Before Youssef could get the fake visas, Amjad would have to produce passports for the people he wanted to get into the country. For weeks there was much talk but little action. Amjad took Youssef to the basement of his brother’s house and gave him a lie-detector test.

In early April, Amjad called Youssef: “I have what we’ve been talking about.”

On the day Youssef was scheduled to pick up the passports, Ashooh met him at Pinecrest Plaza, wired him up, and gave him last-minute instructions.

Ashooh was a bit woozy. He had gotten a concussion the night before at a karate class.

Youssef waited in the parking lot. Amjad called and asked him to come to the house. He drove down the road and walked into Amjad’s basement apartment. Amjad handed over six Palestinian Authority passports.

“How did you get them?” Youssef asked.

“A passport just as this one has never left the country and was never stamped,” Amjad said. “We got everything organized, and a decision was made. When we got the okay, they sent it to us. I came and found it at the front door.”

Youssef said his source for the fake visas wanted to know if Amjad was serious about the scheme and powerful enough to pull it off.

“As far as being powerful,” Amjad said, “I can bring you the entire universe if you want. Anything you want in the area. If you want him to go to Lebanon to bomb everyone, he will go to Lebanon.”

Amjad said that procuring visas was crucial for his associates. If Youssef could produce more visas, Amjad said the fees would “make you a millionaire.”

Youssef drove back to Pinecrest Plaza. Ashooh was waiting. They met by the blue Dumpsters. Youssef handed over the passports and his wire. “I can’t believe I actually got them,” he said.

Youssef described in detail what Amjad had said. If he remembered a snippet of conversation later that night, he would call Ashooh and relate it. They had to wait weeks for FBI analysts to translate the tapes from Arabic for a complete transcript.

Why did Amjad Hamed trust Youssef and believe he could produce fraudulent visas? Ashooh has a few theories.

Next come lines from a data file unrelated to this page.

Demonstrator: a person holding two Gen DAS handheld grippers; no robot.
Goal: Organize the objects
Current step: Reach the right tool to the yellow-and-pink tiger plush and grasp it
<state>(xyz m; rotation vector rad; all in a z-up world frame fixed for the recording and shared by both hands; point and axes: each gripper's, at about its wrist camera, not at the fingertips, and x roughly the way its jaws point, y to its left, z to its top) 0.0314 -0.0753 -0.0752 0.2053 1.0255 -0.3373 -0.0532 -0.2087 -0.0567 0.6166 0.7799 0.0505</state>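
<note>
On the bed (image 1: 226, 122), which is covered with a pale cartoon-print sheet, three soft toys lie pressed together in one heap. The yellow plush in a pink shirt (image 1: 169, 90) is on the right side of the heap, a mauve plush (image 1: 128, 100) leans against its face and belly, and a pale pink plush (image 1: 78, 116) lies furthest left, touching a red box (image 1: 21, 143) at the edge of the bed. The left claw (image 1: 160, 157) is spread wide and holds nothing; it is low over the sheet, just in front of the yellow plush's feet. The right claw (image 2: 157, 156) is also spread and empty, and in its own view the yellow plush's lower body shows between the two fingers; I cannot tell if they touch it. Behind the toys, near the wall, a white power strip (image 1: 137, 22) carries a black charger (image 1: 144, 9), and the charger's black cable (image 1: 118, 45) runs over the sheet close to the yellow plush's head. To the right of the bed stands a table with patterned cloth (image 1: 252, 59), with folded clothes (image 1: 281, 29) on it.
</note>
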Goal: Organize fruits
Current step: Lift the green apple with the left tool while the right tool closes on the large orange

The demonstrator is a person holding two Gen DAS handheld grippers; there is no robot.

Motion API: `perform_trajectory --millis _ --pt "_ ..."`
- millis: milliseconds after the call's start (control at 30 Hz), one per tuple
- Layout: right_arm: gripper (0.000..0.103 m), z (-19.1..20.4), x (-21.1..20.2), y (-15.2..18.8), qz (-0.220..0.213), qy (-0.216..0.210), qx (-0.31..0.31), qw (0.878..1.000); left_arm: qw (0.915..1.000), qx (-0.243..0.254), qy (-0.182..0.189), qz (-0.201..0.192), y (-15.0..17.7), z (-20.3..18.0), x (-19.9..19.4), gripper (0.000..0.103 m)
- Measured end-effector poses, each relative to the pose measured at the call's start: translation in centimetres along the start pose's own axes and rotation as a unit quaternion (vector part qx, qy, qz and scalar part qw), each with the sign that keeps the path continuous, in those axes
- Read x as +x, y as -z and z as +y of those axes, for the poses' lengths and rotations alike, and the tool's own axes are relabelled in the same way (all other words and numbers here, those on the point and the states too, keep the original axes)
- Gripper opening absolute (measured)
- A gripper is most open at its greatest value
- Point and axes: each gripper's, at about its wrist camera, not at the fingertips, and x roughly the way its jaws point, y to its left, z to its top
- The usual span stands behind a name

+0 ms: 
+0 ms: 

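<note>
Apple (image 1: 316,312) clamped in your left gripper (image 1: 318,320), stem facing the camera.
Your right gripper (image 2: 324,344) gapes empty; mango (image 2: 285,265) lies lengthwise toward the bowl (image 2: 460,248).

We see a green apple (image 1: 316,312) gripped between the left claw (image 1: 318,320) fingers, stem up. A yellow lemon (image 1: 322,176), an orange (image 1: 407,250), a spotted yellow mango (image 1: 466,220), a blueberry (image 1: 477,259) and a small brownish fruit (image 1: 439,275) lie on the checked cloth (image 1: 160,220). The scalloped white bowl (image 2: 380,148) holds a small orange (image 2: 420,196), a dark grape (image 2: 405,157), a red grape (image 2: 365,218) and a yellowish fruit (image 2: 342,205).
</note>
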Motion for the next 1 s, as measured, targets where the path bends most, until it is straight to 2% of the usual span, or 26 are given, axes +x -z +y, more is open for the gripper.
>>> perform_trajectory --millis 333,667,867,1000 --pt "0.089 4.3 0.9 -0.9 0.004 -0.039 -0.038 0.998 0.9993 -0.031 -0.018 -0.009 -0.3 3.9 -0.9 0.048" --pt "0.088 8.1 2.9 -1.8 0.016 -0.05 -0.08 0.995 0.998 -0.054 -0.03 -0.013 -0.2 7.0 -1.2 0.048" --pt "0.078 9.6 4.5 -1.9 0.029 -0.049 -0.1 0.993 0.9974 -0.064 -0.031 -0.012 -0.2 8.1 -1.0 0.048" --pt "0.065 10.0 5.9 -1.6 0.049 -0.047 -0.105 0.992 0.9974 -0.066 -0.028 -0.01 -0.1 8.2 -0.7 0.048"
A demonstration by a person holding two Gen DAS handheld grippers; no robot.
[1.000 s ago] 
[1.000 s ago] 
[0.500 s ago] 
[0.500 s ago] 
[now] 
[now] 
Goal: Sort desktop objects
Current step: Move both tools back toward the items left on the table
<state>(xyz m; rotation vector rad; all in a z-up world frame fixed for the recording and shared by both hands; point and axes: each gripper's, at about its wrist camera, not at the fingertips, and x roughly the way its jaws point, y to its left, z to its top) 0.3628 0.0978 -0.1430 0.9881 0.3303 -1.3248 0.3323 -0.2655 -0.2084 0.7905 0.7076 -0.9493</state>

Youssef was well known in the Middle Eastern community. His family was thought to be well connected in the diplomatic community in the States and abroad.

He had committed a crime and done time, so he wasn’t afraid of walking on the criminal side. When he’d returned from prison, Amjad’s family had helped Youssef. He owed them.

In Amjad’s small circle, it was believed that Youssef had wasta, an Arabic word that denotes the use of powerbrokers to manipulate political situations. Youssef, they believed, had juice—he could make things happen.

Ashooh delivered the passports to the State Department’s diplomatic-security service; investigators confirmed their authenticity. The Israelis were aware of the people they identified—some had been in and out of Israeli jails.

A few weeks later, Youssef returned to Amjad’s place; Amjad handed over $2,500 in partial payment for the visas.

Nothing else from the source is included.